Ad Pleading for Doctor Results in Multiple Offers, Hundreds of Messages From Canadians With No Family Physician

Ad Pleading for Doctor Results in Multiple Offers, Hundreds of Messages From Canadians With No Family Physician
Janet and Michael Mort. Courtesy of the Mort family
Lee Harding
Updated:

Janet Mort bought a newspaper ad in a desperate plea to get a doctor for her ailing husband Michael. A helpful doctor and hundreds of Canadians in the same plight responded—including some in Mort’s own family.

The Brentwood Bay resident in the Victoria, B.C., area placed her ad on page A2 in the July 30 issue of the Times Colonist.

“Wanted: Licensed medical doctor for prescription renewal. Urgent! Please?” read the ad.

“We need a doctor’s help to renew my 82-year-old husband’s prescriptions. We will agree to any reasonable fee: Michael is worth it.”

The Epoch Times interviewed Janet Mort to find out how her ad had worked out.

“We’ve accepted one doctor gratefully.
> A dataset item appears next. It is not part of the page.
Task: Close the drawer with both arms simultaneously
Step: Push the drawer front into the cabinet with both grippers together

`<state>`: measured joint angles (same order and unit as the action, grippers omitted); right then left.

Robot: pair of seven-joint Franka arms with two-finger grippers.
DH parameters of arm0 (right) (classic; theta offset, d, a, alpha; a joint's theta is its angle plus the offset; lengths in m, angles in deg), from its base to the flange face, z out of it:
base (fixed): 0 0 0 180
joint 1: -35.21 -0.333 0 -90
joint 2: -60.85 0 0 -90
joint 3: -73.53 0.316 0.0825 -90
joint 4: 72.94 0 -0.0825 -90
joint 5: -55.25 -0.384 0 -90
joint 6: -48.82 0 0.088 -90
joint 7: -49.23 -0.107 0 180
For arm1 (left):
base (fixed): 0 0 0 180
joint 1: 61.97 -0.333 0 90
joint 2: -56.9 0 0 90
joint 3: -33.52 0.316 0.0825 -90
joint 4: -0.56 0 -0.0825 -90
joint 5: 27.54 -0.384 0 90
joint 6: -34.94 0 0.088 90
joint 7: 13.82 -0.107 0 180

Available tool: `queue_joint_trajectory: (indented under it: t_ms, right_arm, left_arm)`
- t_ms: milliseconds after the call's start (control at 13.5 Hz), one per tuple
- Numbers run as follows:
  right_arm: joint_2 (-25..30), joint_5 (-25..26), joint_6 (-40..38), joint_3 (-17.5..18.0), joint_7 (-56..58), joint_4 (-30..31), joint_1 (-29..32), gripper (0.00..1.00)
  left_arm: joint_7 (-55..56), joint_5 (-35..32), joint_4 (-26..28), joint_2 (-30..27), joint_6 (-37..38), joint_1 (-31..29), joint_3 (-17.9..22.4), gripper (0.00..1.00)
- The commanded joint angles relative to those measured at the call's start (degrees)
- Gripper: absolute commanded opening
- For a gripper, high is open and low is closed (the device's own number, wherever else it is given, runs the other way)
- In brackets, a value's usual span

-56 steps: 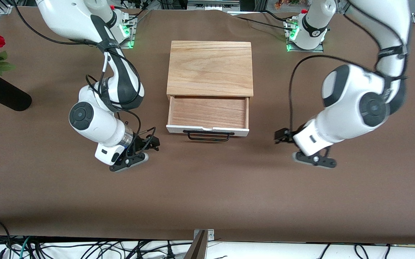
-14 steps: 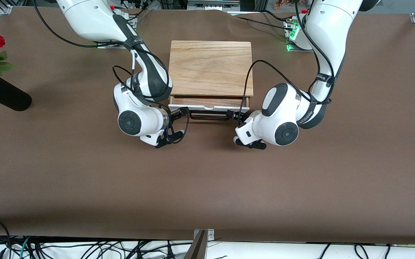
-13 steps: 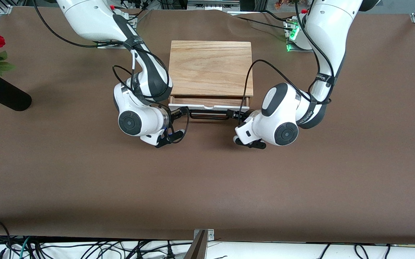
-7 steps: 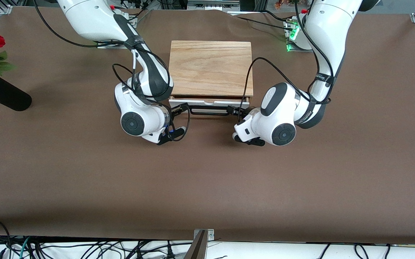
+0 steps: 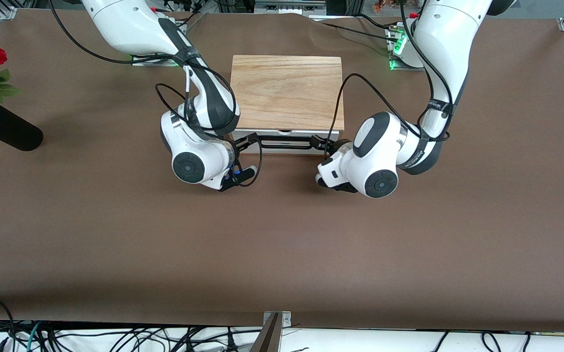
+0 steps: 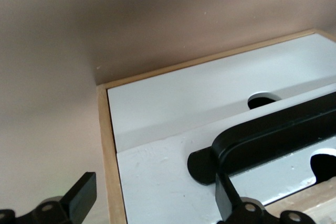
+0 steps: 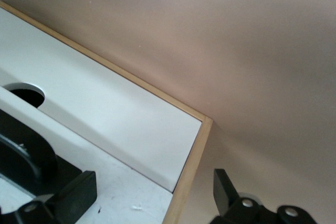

There were up to five doctors in the local area who were anonymously willing to take Michael on as a patient. And I say anonymously, because they’re afraid that their name will get out there and that there'll be a horde of people standing in the hallway,” Mort said.

“What I’ve discovered through this process is, this is an endemic. This is a serious, serious issue.”

Mort said she knew her 59-year-old son and his wife have not had a family doctor for five years, but since placing her ad, other family members have confessed similar problems, including her 30-year-old granddaughter who also lives in the Victoria area.

“She said, ‘Grandma, I heard you on the news last night. … I went to see my doctor yesterday with the two kids. My doctor told me she’s moving and she won’t be here in two months. I’m not going to have a doctor.’ And one of her kids is autistic, and needs ongoing medical support,” Mort said.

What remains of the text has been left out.